This is the starting point. Rather than break a trail through fresh snow I let the cross country skiers and snowshoers get here first. I was able to walk on nice, packed snow with just hiking boots on.

2. Frozen Brook

The road follows Beaver Brook, named for all of the beavers that once lived here. In places the ice had completely covered the brook and in others it was close to doing so.

3. Frost Covered Shrub

Down near the water every twig was covered in hoar frost.

 4. Hoar Frost

Hoar frost grows just about anywhere when there is enough moisture and it is cold enough. Here the delicate, feathery crystals grew at the edge of a puddle. Just a single warm breath is enough to destroy their beauty, so I wrapped all but my eyes up in a scarf before kneeling in the snow to take this photo.

 5. Moss and Snow

The feathery patterns in the hoar frost were repeated in this delicate fern moss (Thuidium delicatulum.) Though this moss has the word delicate in its name in my experience it is quite tough. Snow and ice don’t seem to bother it at all.  It is also one of the prettier mosses, in my opinion.

6. Frozen Waves

In places the brook looked like it had flash frozen, with even its small waves captured in the ice. Once again I saw the feather pattern that I had seen in the hoar frost and delicate fern moss. It’s interesting how nature re uses some of the same patterns again and again.

7. Icicles

There were plenty of groundwater icicles on the ledges, but there was also still enough rock exposed to allow some lichen hunting.

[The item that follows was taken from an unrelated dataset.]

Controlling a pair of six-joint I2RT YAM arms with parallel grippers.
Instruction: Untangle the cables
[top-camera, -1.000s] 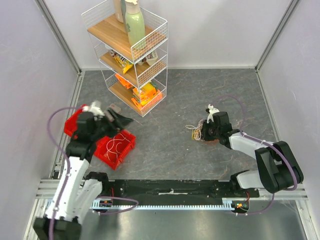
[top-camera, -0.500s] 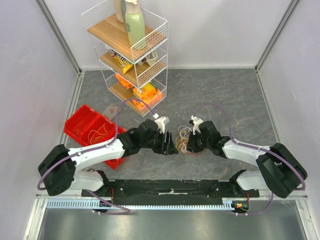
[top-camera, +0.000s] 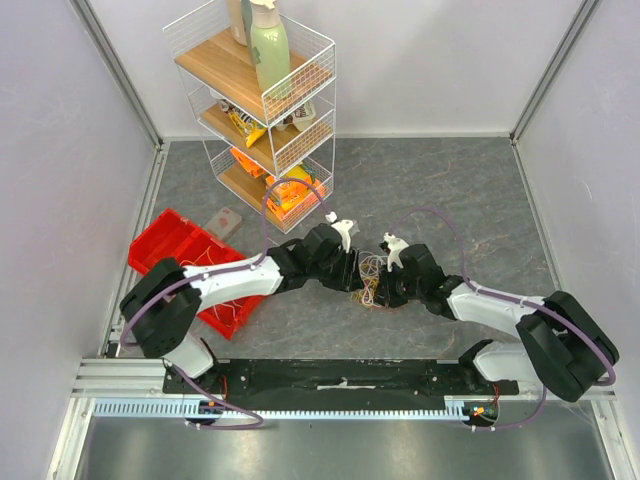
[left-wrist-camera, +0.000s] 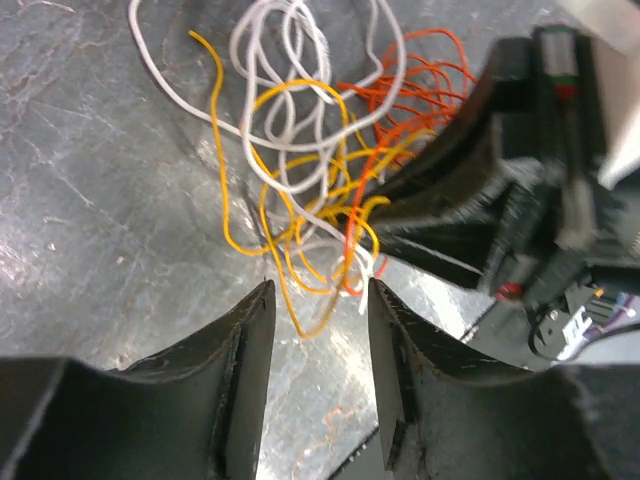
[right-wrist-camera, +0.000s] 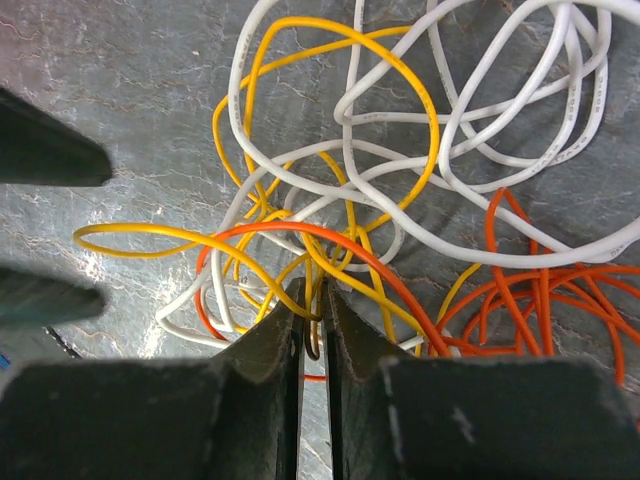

8. Smokey Eye Boulder Lichen

Smokey eye boulder lichens (Porpidia albocaeralescens) are crustose lichens that grow well here. The gray fruiting pruinose discs surrounded by black borders are very striking. A pruinose surface is one that is covered by white powdery granules and looks as if it has been frosted or dusted with powdered sugar. In this instance the surface reflects light, so these apothecial bodies often appear to be blue instead of gray.

9. Mountain Haircap Moss Capsules

Mosses also grow on these ledges. This example of mountain haircap moss (Polystrichastrum pallidisetum) had open spore capsules (sporophytes). When immature these capsules are covered by a hairy hood that resembles a stocking cap, and that’s how the name haircap moss came about. This moss is very similar to common haircap moss (Polytrichum commune). The chief difference between the two is a disk at the base of the spore capsules. Common haircap moss has this disk and mountain haircap moss does not.

10. Old Road

I took this photo to show how close the brook is to the road. I’ve met people up here who have told me that they remembered seeing the water up over the road in spring. Evidence that the brook is slowly eating away at the road can be seen all along it.

 11. Brook Ice

Ice dams had blocked the brook and created large pools behind them. This one had the flow down to little more than a trickle.

12. Beaver Brook Falls

I’ve spoken with a few people that I’ve met here and I think a lot of them come simply to get a taste of nature. Others though, come to see Beaver Brook Falls, which usually splashes into the pool below with a roar. On this day it was partially frozen and the water was falling behind a curtain of ice, so the roar had been reduced to little more than a splash. This isn’t a great shot of the falls but the steep path down to the brook looked treacherous, so I snapped what photos I could from the road. Even though this area isn’t that far from downtown Keene a twisted ankle out here alone could quickly turn serious, so I decided to play it safe. If you’d like to see and hear the falls in summer, just click the link at the start of this post.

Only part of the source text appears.